Il paziente giudica il sapere del medico (“Lei d’altra parte non è pronto ad assolvere i suoi obblighi perché non sa guarire la gente; lei non sa che renderla un poco più pazza”) e quest’ultimo, alle corde, brandisce il proprio sapere per aprirsi una via di fuga da una situazione assai complicata (“Lei è pericoloso perché misconosce la realtà!”; al che: “Non sono pericoloso; alzo solamente la voce, ma lei non lo sopporta; se grido ha paura, non è vero?”).
Il doppio legame nel quale è stretto il povero dottore (e al quale si deve la drammaticità del dialogo) consiste nel fatto che se prende sul serio le parole del paziente infuriato, deve ammettere l’inutilità del proprio operato e la vacuità del proprio potere; ma mentre le stigmatizza come folli, dichiara di fatto il fallimento (l’inganno?) di anni e anni di cura (a due o tre sedute alla settimana). “Non sta che raccogliendo ciò che ha seminato”, lo ammonisce Abrahams.
Proprio come il magnetofono nella stanza, il testo di Abrahams irruppe nel dibattito psicoanalitico alla maniera di un “singolare gatto selvatico”, secondo la definizione di Fachinelli.
Così il volume si articola in tre parti: la prima contiene il celebre sbobinato e alcuni commenti di intellettuali che si interessarono alla vicenda (Sartre, Pontalis, Pingaud, Fachinelli, da un numero della rivista L’erba voglio del 1977); nella seconda ci sono alcuni scritti odierni sulla vicenda (di Naninga Lens, Pietro Barbetta, Giacomo Conserva, Antonello Sciacchitano, Alfredo Riponi, Lea Melandri); nella terza, infine, altri scritti di Abrahams più uno di Laura Erber su Sophie Podolski che getta luce sul quadro culturale nel quale Abrahams compì il suo gesto e lo rese noto.

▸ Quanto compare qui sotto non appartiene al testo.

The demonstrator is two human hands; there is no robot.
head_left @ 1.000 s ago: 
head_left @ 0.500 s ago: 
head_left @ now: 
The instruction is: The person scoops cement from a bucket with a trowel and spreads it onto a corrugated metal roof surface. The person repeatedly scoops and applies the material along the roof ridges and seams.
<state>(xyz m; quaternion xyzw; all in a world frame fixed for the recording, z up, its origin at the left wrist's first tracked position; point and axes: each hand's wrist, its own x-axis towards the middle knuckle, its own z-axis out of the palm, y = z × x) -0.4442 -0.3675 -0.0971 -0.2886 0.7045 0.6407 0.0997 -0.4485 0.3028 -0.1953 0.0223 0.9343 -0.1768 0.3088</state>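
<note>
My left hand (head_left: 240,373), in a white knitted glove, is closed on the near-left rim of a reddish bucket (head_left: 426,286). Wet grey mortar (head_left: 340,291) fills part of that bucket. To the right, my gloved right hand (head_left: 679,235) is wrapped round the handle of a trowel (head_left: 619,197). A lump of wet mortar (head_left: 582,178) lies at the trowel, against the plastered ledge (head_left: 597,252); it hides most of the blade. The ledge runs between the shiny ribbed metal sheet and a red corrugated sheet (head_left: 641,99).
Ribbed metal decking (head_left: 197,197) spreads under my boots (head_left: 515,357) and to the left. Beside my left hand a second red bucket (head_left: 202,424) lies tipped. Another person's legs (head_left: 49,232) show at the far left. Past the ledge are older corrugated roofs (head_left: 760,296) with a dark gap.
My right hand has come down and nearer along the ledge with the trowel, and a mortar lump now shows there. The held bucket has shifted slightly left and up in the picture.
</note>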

Quadro culturale, e politico, e sociale (il dibattito si apre a partire dal 1968, ricordiamolo), che percorre tutto il libro ed è rievocato da molti degli autori che riflettono sulla vicenda. Pietro Barbetta, giustamente, osserva che il registratore è diventato da quegli anni una presenza persino familiare nella stanza di terapia (attraverso il lavoro di Mara Selvini Palazzoli, Luigi Boscolo, Gianfranco Cecchin e Giuliana Prata, e poi anche di psicoanalisti interessati allo studio della conversazione) e abbia disintegrato il dogma del carattere privato della terapia. Se il libro rievoca la disobbedienza di Abrahams, esso si eleva a metafora della questione del rapporto fra cura e potere (ma anche fra cura e poteri).

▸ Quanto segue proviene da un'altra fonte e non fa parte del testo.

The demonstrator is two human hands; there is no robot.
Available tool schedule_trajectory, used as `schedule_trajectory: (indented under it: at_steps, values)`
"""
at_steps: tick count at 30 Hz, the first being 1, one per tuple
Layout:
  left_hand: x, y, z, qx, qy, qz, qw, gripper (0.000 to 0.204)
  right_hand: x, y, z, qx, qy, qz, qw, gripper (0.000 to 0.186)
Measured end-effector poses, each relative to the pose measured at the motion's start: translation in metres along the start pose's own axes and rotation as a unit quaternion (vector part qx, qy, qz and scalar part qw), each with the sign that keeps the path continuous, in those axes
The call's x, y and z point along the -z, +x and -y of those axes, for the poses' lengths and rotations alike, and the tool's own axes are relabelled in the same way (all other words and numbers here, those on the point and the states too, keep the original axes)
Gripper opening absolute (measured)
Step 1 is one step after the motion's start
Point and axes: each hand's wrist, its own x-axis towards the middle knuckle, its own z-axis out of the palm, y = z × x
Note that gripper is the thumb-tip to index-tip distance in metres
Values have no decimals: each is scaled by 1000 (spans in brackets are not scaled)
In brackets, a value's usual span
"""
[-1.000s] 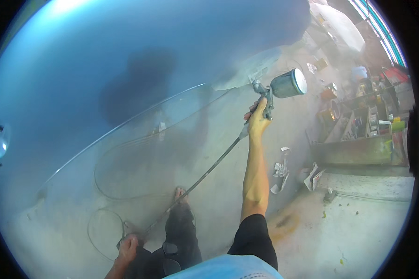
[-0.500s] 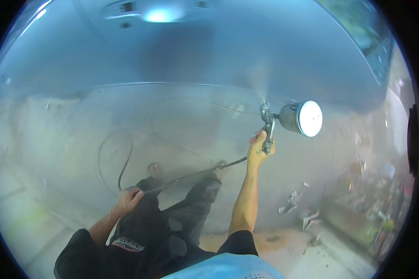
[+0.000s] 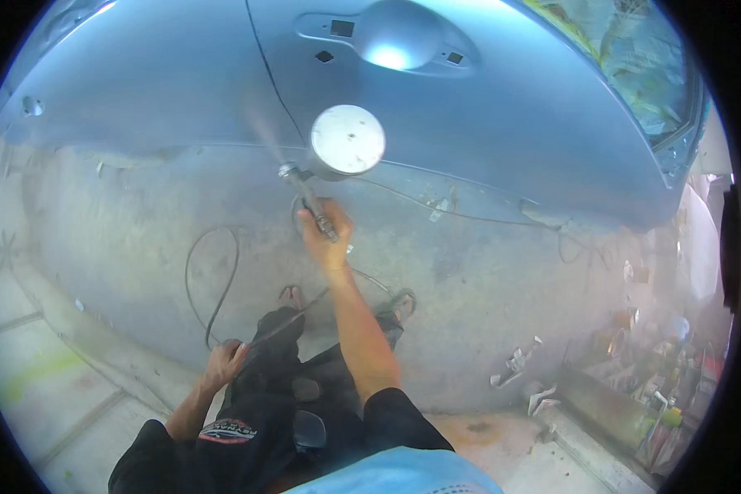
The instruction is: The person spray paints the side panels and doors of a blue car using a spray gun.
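My right hand (image 3: pixel 329 233) is closed round the handle of a metal spray gun (image 3: pixel 306 196), its nozzle pointing at a blue car body panel (image 3: pixel 189 99). A thin mist fans from the nozzle toward the panel's lower part. On the gun's side sits a cup with a round white lid (image 3: pixel 348 138). Low on the left, my left hand (image 3: pixel 225 364) grips the dark air hose (image 3: pixel 292 315), which runs across my legs toward the gun. A loop of hose hangs beside that hand.
The panel carries a recessed handle area (image 3: pixel 399 41) with small openings. Sheeting (image 3: pixel 634 66) covers the window at upper right. Scraps of paper (image 3: pixel 519 360) lie on the floor, near a long box (image 3: pixel 609 403) crowded with cans and tools. Haze hangs over the floor.
My right hand has swept the spray gun leftward along the panel, and the cup now tilts with its lid facing up. My left hand keeps its hold on the hose. The view has shifted.
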Motion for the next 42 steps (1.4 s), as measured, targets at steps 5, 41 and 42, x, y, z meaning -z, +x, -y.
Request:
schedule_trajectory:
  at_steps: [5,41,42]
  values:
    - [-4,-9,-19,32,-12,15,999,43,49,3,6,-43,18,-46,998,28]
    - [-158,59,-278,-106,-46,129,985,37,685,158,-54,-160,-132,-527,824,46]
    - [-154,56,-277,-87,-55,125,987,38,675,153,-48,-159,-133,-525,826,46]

Naninga Lens si sofferma sulla biografia di Abrahams e sulla vicenda del “gatto”, dando conto anche del dibattito fra Sartre e Pontalis. Barbetta inquadra la storia nel periodo in cui si svolge, e si occupa della figura di Elvio Fachinelli. Conserva ne offre una lettura filosofica acuta, che passa attraverso Platone (il mito della caverna) e la mistica ebraica. Sciacchitano parla di tutti gli “uomini col magnetofono” senza magnetofono, e della “paranoia post-analitica” comune ad analizzante e analista. Riponi si muove sulla coordinata Abrahams – Beckett (intorno all’apparecchio riproduttore della voce umana si svolge la vicenda del beckettiano Krapp). Infine, quanto mai a proposito, Lea Melandri rievoca gli anni della rivista L’erba voglio.
Seguono, come già detto, gli scritti successivi di Jean-Jacques Abrahams, attraversati da una riflessione su immagine e linguaggio, sul guardare e l’ascoltare, che culmina nell’omaggio finale all’invenzione dei fratelli Lumière, dal titolo che più esplicito non si può: “Che si fotta il sonoro”.